Cities including Vienna to Munich and Copenhagen have closed vast swaths of streets to car traffic. Barcelona and Paris have had car lanes eroded by popular bike-sharing programs. Drivers in London and Stockholm pay hefty congestion charges just for entering the heart of the city. And over the past two years, dozens of German cities have joined a national network of “environmental zones” where only cars with low carbon dioxide emissions may enter.
The article notes the contrast with the U.S.:
“In the United States, there has been much more of a tendency to adapt cities to accommodate driving,” said Peder Jensen, head of the Energy and Transport Group at the European Environment Agency. “Here there has been more movement to make cities more livable for people, to get cities relatively free of cars.”
U.S. cities are under less pressure to make cities car-free, partly because we haven’t signed the Kyoto Protocol, which was aimed at reducing greenhouse gas emissions, and we’re apparently not interested in meeting Clean Air Act requirements.
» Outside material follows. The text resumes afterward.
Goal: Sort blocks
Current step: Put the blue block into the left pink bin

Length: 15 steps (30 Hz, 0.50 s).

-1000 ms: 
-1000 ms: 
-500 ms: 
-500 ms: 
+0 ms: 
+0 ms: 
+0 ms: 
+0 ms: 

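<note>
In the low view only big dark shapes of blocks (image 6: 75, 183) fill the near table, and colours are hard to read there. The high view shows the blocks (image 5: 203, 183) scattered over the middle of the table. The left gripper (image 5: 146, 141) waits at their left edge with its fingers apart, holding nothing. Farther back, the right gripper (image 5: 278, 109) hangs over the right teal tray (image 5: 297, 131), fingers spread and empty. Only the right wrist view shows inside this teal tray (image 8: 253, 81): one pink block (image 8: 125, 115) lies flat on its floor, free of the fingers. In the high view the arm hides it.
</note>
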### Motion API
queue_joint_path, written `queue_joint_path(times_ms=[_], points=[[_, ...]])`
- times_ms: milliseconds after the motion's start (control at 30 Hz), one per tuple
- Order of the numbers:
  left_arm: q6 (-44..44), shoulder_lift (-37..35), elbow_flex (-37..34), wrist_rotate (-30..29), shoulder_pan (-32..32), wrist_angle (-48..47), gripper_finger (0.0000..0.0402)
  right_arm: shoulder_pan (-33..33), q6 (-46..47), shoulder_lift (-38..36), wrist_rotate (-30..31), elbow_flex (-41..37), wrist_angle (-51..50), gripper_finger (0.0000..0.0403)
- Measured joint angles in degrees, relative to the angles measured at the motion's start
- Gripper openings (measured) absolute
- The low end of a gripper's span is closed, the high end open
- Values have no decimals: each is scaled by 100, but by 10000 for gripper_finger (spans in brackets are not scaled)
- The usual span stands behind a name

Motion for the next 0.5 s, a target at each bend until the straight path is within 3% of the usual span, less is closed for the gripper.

In other words, the U.S. urban model is much less concerned with environmental and human health.
Usually this is explained as a simple difference of cultures, where freedom-loving Americans cling to their cars while those pantywaist socialist Europeans try to force everyone onto mass transit (or, God forbid, bicycles!). However, as the article notes, Europeans were on trajectory toward a more American-style model of car ownership and use, but this has been pretty successfully reversed by determined public policy.
It’s also worth pointing out that American “car culture” is not a simple result of individualism or the benevolent workings of the free market. The balance of forms of transportation has been tilted in favor of the auto by specific public policy choices like road construction, land use regulations, and building codes. These choices (not to mention our direct and indirect subsidization of the fossil fuel industry) all make it easier for Americans to choose driving. The European experiment shows that different choices can lead to a different quality of life in cities.